Having built Die Keinnamebahn, my H0e scale narrow gauge layout, and its two storage crates, I had now to find a home for it in my house. My well-engineered attic, which was floored on 8″x4″ beams on 15″ centres, seemed ideal. A single attempt at getting one of the storage crates up into the loft by manual means, including using a rope to pull it up into the attic, resulted in one crate into the attic and several of my spinal discs screaming in agony. Needless to say I did not attempt to lift the second crate.
I therefore decided to design and build a custom electric hoist system capable of lifting at least 125kg, if not 250kg, into the attic.
Because I did not want to impose any loads on the roof joists I had to design a frame so that loads are transferred to the strengthened floor structure.
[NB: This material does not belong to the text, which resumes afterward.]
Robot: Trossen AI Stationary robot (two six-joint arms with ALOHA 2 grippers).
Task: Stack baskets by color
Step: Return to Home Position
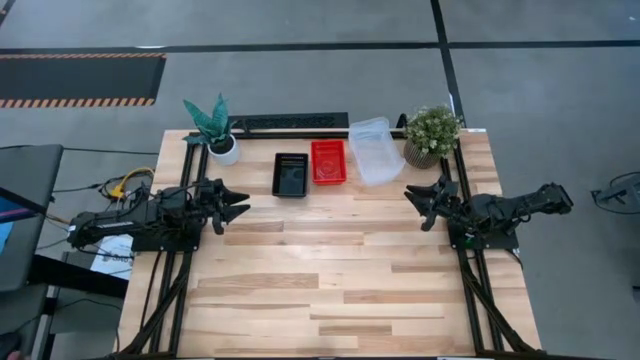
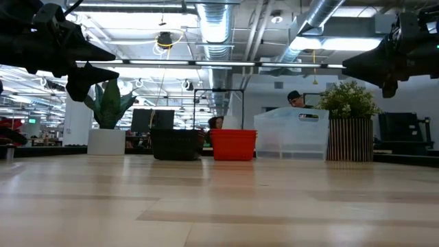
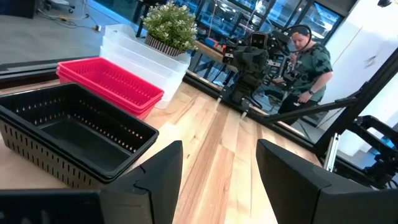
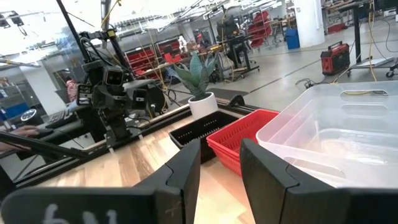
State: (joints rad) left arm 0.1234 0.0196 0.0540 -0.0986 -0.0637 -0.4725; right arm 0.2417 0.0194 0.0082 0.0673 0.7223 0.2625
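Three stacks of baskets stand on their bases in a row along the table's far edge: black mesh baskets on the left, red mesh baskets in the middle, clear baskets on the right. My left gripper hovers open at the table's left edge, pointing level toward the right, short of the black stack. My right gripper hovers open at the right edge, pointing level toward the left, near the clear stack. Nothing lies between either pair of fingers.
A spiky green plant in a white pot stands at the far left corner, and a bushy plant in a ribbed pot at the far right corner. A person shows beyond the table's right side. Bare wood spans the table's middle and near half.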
After much deliberation I decided on using 48mm steel scaffold for the hoist support frame. In hindsight I could probably have got away with using 37.3mm tubing but I found Richard at Crescent Scaffolding, a local scaffolding hire company, who was prepared to sell me 48mm scaffold tube cut to my size requirements. This saved me a lot of money on delivery costs compared to online suppliers.
To fit below a beam on the sloping roof, I needed to make a lower frame which extended upwards to raise the hoist unit to the maximum available in the attic.
I therefore needed:
- 1240mm 4 off for legs
- 1000mm 2 off cross pieces
- 1500mm 3 off length pieces
- 350mm 2 off vertical extensions.
I also needed the following scaffold fittings:
- corner 3 way connectors 4 off
- feet 4 off (these were drilled and countersunk to use 4 screws each to secure them to the floor)
- T connectors 2 off
- safety chain hooks 2 off
- 90 degree corners 2 off
The hoist is a Proline unit, but any hoist will do that will fit onto the 48mm scaffold pole.
The total cost of the hoist system was approximately £200.
My wife is looking on with mild amazement that I have actually completed a task without her prompting me!